Transcribe the data below verbatim from the line with "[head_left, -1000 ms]" to the line with "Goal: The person". Include both of those lines.

=-=-=

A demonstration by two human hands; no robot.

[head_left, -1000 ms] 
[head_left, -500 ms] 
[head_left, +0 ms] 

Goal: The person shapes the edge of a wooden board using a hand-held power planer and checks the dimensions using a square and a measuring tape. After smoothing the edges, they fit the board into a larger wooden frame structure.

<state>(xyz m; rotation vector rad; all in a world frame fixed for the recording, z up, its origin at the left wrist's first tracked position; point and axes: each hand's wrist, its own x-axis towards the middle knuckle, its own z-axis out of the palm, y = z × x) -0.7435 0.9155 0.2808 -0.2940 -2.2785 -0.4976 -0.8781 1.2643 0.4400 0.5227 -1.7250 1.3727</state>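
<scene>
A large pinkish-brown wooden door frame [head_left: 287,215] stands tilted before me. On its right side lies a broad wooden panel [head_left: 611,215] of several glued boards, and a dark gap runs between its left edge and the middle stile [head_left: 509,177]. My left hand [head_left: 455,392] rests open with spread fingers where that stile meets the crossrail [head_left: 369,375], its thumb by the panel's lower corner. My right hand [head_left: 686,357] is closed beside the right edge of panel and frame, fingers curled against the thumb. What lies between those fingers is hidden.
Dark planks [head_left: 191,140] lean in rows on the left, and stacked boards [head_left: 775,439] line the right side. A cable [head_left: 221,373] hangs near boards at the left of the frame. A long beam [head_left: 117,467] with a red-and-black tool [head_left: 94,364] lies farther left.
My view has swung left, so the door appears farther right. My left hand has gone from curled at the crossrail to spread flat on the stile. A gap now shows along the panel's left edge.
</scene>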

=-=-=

» RESULT FOR THIS EXERCISE
[head_left, -1000 ms] 
[head_left, -500 ms] 
[head_left, +0 ms] 

Goal: The person shapes the edge of a wooden board using a hand-held power planer and checks the dimensions using a square and a measuring tape. After smoothing the edges, they fit the board into a larger wooden frame structure.

That is the complete answer.